A problem with staying in a profession for long years is that there's less and less things that can truly excite or surprise you as the time passes. That's why I was particularly delighted to experience a moment of sudden enlightenment while listening to Rich Hickey talk about "Persistent Data Structures and Managed References" last thursday at QCon in London. The title of the talk might not sound exciting, but I have to tell you, if this were the only talk I attended, it alone would have been worth attending. I don't say this often. Slides are here, although you're missing out Rich's incredibly good verbal presenting style if you just read them, obviously.

Rich's view (with which I have to agree; in the time I knew Rich, I have yet to hear the first thing from him I'd disagree with, whether it be concurrency, memory models, or ideas for what to do in San Francisco if you only have a single day to explore it); so, Rich's view is that the idea of variables in traditional programming languages is broken, because they are based on a single thread of control at a time. This used to be true in single-threaded programs, and even to a degree for multi-threaded programs running on single-CPU systems.

He argues that we need well defined time models for state changes in our concurrent computational systems. A lack of a time model fails to capture the situation where two observers (threads, CPUs) can observe two events (changes of state) in different order.

Then it suddenly hit me! I learned this stuff in school! Relative timelines, observers... Rich is talking about relativity of simultaneity!

(Which is one of the simpler conseqeunces of Einstein's special theory of relativity.)

Wait a moment. Finding such a surprising parallel analogy between physical world surrounding us and our digital computational systems seems at first unlikely, but thinking more of it, it makes perfect sense. For event timelines to appear differently to different observers, we only need two prerequisites: truly parallel processing, and finite speed of change propagation. Both are true for the real world (quite massively parallel, and the changes propagate at at most the speed of light), and for digital computational systems (parallel already at two CPU cores, with changes occurring in CPU registers and needing time to propagate downstream the hardware memory model to be observable by other CPUs).

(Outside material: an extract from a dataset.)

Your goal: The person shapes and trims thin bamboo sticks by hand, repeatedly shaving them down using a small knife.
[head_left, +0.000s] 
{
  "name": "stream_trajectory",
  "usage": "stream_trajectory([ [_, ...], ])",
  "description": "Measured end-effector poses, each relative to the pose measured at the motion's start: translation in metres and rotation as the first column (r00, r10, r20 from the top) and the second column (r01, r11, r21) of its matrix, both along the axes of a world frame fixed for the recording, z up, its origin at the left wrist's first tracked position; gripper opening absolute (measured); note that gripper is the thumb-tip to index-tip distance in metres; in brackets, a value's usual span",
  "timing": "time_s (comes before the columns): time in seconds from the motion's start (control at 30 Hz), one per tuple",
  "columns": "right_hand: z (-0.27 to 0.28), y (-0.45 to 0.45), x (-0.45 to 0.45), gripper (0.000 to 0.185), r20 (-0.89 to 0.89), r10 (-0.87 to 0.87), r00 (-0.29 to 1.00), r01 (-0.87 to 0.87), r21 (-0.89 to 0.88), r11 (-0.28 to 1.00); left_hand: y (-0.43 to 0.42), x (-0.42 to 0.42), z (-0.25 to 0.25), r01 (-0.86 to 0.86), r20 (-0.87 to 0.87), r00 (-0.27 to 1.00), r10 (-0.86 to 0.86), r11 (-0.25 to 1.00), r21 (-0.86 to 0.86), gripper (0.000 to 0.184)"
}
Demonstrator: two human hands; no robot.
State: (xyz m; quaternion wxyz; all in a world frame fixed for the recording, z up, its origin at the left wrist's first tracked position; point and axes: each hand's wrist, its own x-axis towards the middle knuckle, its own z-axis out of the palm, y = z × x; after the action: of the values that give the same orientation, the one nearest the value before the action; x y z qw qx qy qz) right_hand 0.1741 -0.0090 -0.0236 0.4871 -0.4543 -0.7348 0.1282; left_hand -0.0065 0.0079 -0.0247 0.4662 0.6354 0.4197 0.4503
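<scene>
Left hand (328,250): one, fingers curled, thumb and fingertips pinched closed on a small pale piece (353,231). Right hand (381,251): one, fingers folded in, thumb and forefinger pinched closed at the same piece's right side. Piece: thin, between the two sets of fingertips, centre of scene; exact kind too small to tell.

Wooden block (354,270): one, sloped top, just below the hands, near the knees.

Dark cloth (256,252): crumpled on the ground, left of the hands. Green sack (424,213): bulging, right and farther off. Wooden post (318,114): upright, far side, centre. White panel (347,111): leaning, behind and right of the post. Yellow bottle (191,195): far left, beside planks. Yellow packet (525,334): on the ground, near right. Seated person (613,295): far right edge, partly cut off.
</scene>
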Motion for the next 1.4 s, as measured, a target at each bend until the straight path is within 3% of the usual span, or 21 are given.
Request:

One of the wonderful things about Rich is that he's able to express these notions very clearly. It is all really obvious when you think about it, and I couldn't even say I wasn't aware of it for at least three years now, it's just that before hearing this talk, I always had a very slight hope that someday, someone (infinitely wiser than me) will somehow be able to, you know, solve this. Eliminate this problem. The thing I realize now is that it's inherent. You can no sooner eliminate relativity of simultaneity and the rest of consequences it brings to the table from our computational systems than you could cancel its effects in the physical world.

Rich does the only sane thing to do with a problem you can't eliminate - he embraces it. His programming language, Clojure, is an attempt at being the easiest way to write correct concurrent programs. Emphasis on all of "easy to write", "concurrent", and "correct". I learned about Clojure sometime last year when it came up at the jvm-languages mailing list. I read up the documentation on the website, and came away thoroughly impressed. Then I met Rich and saw a 30-minute Clojure presentation last year at the JVM language summit, saw the 60-minute version of the same talk now at QCon, and I'm still impressed. Clojure embraces the problem of concurrent state modifications by encapsulating the state into "references" - the only mutable data types in Clojure, which all point to immutable values. The references can change in time though to point to new values, and the big idea here is that each reference has defined concurrency semantics for how and when change occurs.

Now, there's likely a huge number of temporal semantics of how can some entity's state change. Clojure identifies several usual semantic categories though, and provides them for ease of use. We have synchronous coordinated (Clojure has a STM for that), synchronous uncoordinated, asynchronous uncoordinated, as well as isolated (thread local). I think you can build whatever you need using those.

Anyhow, during Rich's talk I had a moment of enlightenment. Not because I heard something entirely new, but because the pieces of the jigsaw puzzle finally fell into place and revealed a picture. The picture does away with a false hope I had, which is good as it is a clear and definite answer to a question, and having accepted it it is at least clear to me what's the direction forward. During the rest of the day, I was telling pretty much everyone I met and their dog about how I was shown the inherent manifestation of relativity in finite-speed concurrent systems. (Joe Armstrong was just smirking at it, probably thinking "you wet-behind-the-ears kids, this should've been obvious to you for decades", and then we proceeded making fun of all n-phase commit protocols, for any finite value of n).

On multicore systems, there's no longer absolute time. Every core runs on its own relative time and there's no definite sequencing of events. It's time we build this assumption into our code, and not use tools and methodologies that are ignorant of this fact. And as Rich would point it out, writing your code in Clojure is a good way towards the goal.